Sterilization is a surgical procedure performed on female cats. As with any such procedure, it is necessary to follow certain recommendations in order to ensure your pet’s good health. If you have no idea how to take care of a sterilized cat, the following tips will help you get through it.
Preparing for the Post-Operative Period
Sterilization requires general anesthesia for your cat. You will not go home until the effects of the anesthesia have dissipated, which implies that the animal has woken up. Be prepared to give your cat the attention and tenderness it needs to recover quickly.
As a prelude to the sterilized cat food, make sure he doesn’t move around too much during the first few days. Follow your veterinarian’s recommendations carefully to ensure your pet’s recovery.

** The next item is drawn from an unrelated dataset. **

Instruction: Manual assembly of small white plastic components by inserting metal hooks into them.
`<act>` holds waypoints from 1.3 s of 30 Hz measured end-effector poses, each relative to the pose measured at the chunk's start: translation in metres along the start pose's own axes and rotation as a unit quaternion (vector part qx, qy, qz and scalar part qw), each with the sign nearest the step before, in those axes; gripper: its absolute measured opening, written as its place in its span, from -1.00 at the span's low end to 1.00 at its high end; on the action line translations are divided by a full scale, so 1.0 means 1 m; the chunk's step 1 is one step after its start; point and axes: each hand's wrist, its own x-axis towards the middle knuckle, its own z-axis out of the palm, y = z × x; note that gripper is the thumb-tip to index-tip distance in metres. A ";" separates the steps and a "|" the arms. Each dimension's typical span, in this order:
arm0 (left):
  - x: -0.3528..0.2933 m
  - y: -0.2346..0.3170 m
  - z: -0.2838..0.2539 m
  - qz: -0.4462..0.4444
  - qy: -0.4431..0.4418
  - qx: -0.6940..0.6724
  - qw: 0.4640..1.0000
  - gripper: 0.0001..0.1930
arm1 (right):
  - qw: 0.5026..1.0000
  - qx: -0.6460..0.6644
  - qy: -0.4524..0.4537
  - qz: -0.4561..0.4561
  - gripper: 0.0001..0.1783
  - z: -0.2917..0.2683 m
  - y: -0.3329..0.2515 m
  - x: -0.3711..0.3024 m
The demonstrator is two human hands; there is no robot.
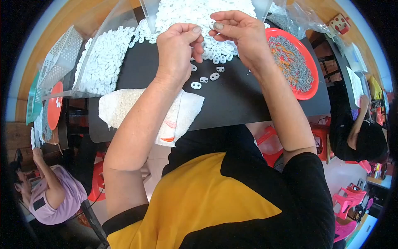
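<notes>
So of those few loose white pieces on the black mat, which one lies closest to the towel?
The oval white piece, lowest of the loose ones, just below the left hand. It lies just above the white towel; the others lie farther up the black mat.

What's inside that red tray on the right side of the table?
The red tray holds a heap of small grey springs with some orange pieces mixed in. Whatever lies beneath the heap is covered.

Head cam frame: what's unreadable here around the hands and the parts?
- Head view: whatever the left hand holds is hidden inside its curled fingers.
- The small white part pinched by the right hand is mostly covered by the fingertips; shape unclear.
- Pieces in the red tray are too small to identify.
- The white parts pile is cut off by the top edge.
</notes>
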 end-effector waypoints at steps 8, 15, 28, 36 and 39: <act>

Opt for a Diet Adapted to your Pet’s New Condition
After sterilization, your cat will transform quite quickly which will have a considerable impact on its weight. In fact, sterilized cats are subject to an increase of about 20 to 25% in their appetite.
This situation creates a weight increase when their diet is not controlled. Your role will be to monitor your cat’s diet by feeding him foods that are less rich in calories.
It is generally recommended to opt for sterilized cat food recipes. In addition, your help will help him control his appetite.
During the so-called critical period (18 weeks after sterilization), it is essential that you pay special attention to your companion.
It is indeed during this time that the cat gains weight and it is possible to not notice it if you are not attentive. You must therefore control your pet’s food intake as soon as he returns home. This will allow you to prevent weight gain. You can train him no to eat too much.
Keeping an Eye on your Cat’s Urinary Hygiene
It is very important to monitor the urinary hygiene of a sterilized cat even years after the procedure.
In fact, 90% of urinary stone problems are observed in sterilized cats. It is therefore important to keep an eye on your pet’s hygiene in order to prevent their appearance. To do so, adopt recipes for sterilized cat food for good urinary hygiene.
Correctly follow the recommendations of the veterinarian if your animal seems to recur or predispose to the appearance of stones. If you have a cat that drinks a lot, give him a sufficient quantity of water through freshly pouched or canned food.
Stimulate your Cat’s Physical Activity
A few days after sterilization, stimulate your pet’s physical activity. This is an essential point, because your cat’s level of activity must evolve according to his living condition.
Keep in mind that your cat’s needs will change after sterilization. If he used to bask in the sun and spend most of his time on the couch, he will no longer do so.
Even if you don’t spend your time cuddling and giving affection, spend 5 to 10 minutes playing with your cat. This will give him energy.
It is also a moment of pleasure between you and your companion. By stimulating his physical activity, you save your pet from bulimia and boredom.
Will my cat be in pain after the operation?
Normally not. Before returning your cat to you, your veterinarian will have injected anti-inflammatory or painkillers to avoid any pain.
You will not need to give any pills.
Depending on his needs, he may also give him antibiotics as a preventive measure to avoid any infection.
Can my cat eat tonight after her sterilization?
Yes, but not much.
Spaying a male cat is a very quick procedure, without entering the abdominal cavity. Your cat will be able to have a small light meal in the evening if he wishes.
On the other hand, spaying a female cat requires entering the abdominal cavity to remove the ovaries.
Because of this, the anesthesia takes a little longer and your cat may be tired and not want to eat for 24 hours.
This is normal, don’t force her, her appetite will return, don’t worry! However, leave some water available.
Can my cat go out after her sterilization?
If possible, avoid going outside for 2 to 3 days.
That evening, your cat may be a little “out of it” due to the effect of the anesthesia, so if it climbs on a piece of furniture, it may fall.
He won’t have all his reflexes either: face to face with another very “territorial” cat it might be difficult for him.
The anaesthetic is eliminated from the body only after a few hours, slows down certain reflexes such as the one to close the pupil in front of the light, your cat can thus be very disturbed by the light or violent noises.
The ideal is to set up a small corner in a dark, quiet room (without noises) by placing a pleasant blanket on the floor, so that it is warm and does not risk falling.
Finally, during 24 to 48 hours the outside environment can stain the unsutured wounds of male cats or the bandage of females.
You can also send me your feedback if you have already had your cat spayed or neutered. How did it go when you came back from the vet?